On Monday January 17, the high school, along with the rest of the country, celebrated Martin Luther King Jr Day. In his honor, nine different clubs, National Art Honors Society, FHS Cares, National Honors Society, Generations, Boys and Girls Club, Be Homeful, Real Talk, Lord Lovers, and InterAct collaborated to organize a Literacy Kit Drive and a Winter Needs Drive.

The Literacy Kit Drive took place on January 13 and 14 and was a partnership with United Way. Students and staff donated books that promoted themes of equality, diversity, and inclusion. Next, they worked together to make the literacy kits using crafts, finger reading puppets, and reading tip sheets. The kits are going to be brought to CT Correctional Facilities where they will support the Fatherhood and Motherhood programs.
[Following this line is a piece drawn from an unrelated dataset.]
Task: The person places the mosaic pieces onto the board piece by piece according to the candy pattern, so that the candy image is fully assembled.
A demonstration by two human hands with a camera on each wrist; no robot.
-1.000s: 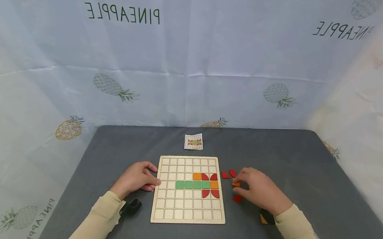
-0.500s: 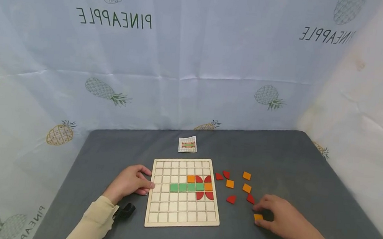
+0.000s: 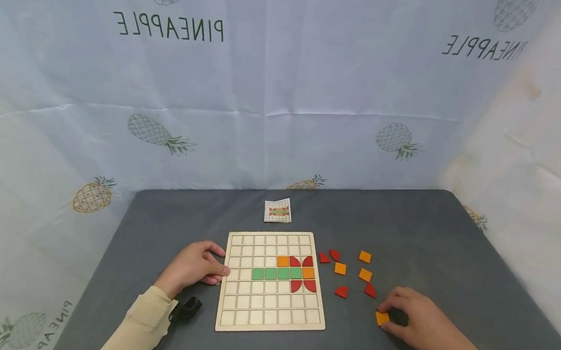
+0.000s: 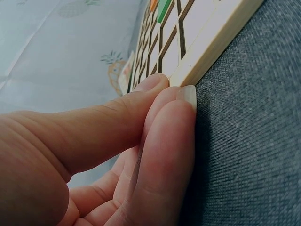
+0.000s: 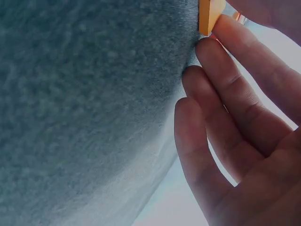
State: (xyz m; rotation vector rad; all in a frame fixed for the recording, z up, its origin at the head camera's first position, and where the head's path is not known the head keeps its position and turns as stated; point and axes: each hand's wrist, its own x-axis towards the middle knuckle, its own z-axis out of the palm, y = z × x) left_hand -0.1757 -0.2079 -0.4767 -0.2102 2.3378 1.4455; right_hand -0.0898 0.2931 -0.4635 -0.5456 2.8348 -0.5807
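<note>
A pale wooden grid board point(image 3: 258, 302) lies on the grey table. In its cells are a row of green squares point(image 3: 271, 274), two orange squares point(image 3: 283, 261) and several red quarter-round pieces point(image 3: 309, 285). My left hand point(image 3: 194, 268) holds the board's left edge; in the left wrist view the thumb point(image 4: 150, 83) touches the rim, with a finger against its side. To the board's right, my right hand point(image 3: 418, 326) pinches an orange square tile point(image 3: 382, 318) between thumb and index finger. The right wrist view shows this tile point(image 5: 205, 18) at the table surface, other fingers loosely bent.
Loose orange tiles point(image 3: 365, 274) and red quarter-round pieces point(image 3: 342, 292) lie between the board and my right hand. A small pattern card point(image 3: 278, 211) lies behind the board. White pineapple-print cloth point(image 3: 269, 84) hangs behind the table and along both sides.
My right hand has moved right and nearer to me, from beside the loose red pieces to the orange tile, uncovering other loose pieces. My left hand stays at the board's edge.
</note>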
Along with all nine clubs that had a hand in organizing this, students and staff also worked with service clubs in Iving A Robbins (IAR) to produce the kits.
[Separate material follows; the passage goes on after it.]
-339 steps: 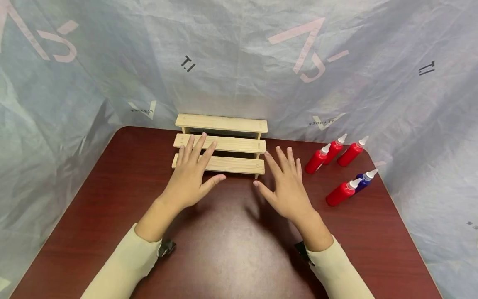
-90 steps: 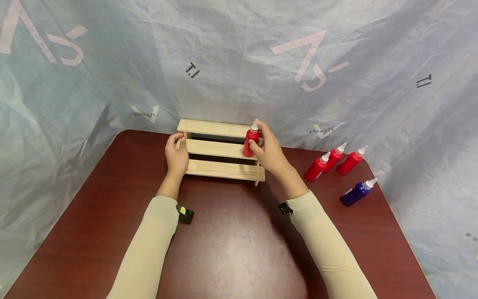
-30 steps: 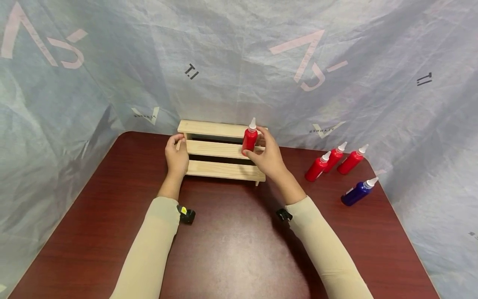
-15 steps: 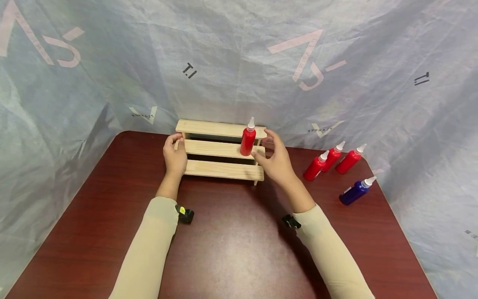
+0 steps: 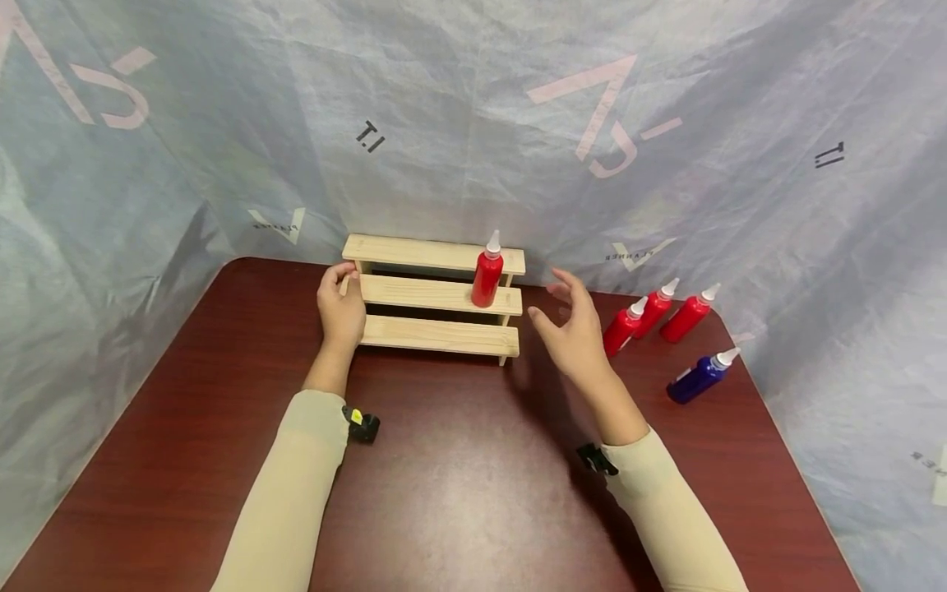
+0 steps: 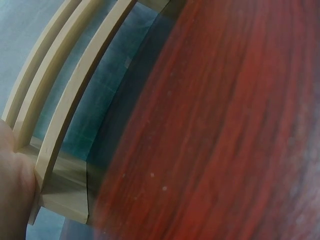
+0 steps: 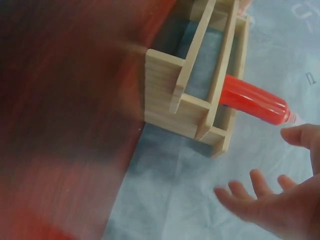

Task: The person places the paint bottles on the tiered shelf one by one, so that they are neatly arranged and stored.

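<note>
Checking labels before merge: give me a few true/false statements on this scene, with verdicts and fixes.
1. A red bottle stands on the middle shelf of the rack. True.
2. The right hand grips that bottle. False: it holds nothing and is apart from it.
3. The left hand touches the rack. True.
4. The blue bottle is on the top shelf. False: it is on the table.
5. Three other red bottles are off the rack. True.

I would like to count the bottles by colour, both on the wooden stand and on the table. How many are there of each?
Red bottles: 4 (1 on the wooden stand, 3 on the table)
Blue bottle: 1 (on the table)
Total: 5
</note>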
“Making crafts for the literacy kits was a unique and rewarding experience because it gave me the opportunity to read the powerful books and make a relevant craft. I also enjoyed working with various service clubs to contribute to the Literacy Kit Drive,” junior InterAct social chair Sydney Bigelow said.

The organization the clubs partnered with, United Way, continues to offer numerous services to people in addition to the literacy kits, to honor Martin Luther King Jr. They offered two interactive workshops, both an hour and a half long, to support people through any issues they might be facing during this time. They called it “Don’t Walk Alone” as they made their goal to work together to promote hope and healing.

“Dr. Martin Luther King, Jr. reminded us that ‘we cannot walk alone’ in these times of stress, grief and uncertainty,” United Way wrote on their website.

Another drive the school participated in was a Winter Needs Drive organized by the Lord Lovers club. On January 19-21, students and staff donated hats, gloves, scarves, and socks to provide winter necessities for those in need. This drive was a partnership with Mercy housing and Shelter Corporation in Hartford.

Every year Martin Luther King Jr day is celebrated on the third Monday of January, a national holiday that was passed in congress in 1986. The African American activist is considered to be one of the most influential civil rights leaders as he played huge role in passing the Civil Rights Act of 1964 and the Voting Rights Act of
1965, both of which helped make steps towards breaking the barriers of racial discrimination. Many across the country celebrate with marches, parades, and speeches, while the high school did their own celebration by organizing drives and making donations to help others in his honor.

“I think people should continue to celebrate MLK day because it has significance to so many people, and symbol-
izes the amount of progress we’ve made in this country in terms of equality for Black people. And in these turbulent times we’re living in, we all can’t lose sight of that,” junior President of Black Student Union Duke Addy said.

The work of students helping others, spreading kindness, and inclusion, will always be a big part of MLK Day, continuing into February, which is observed as Black History Month.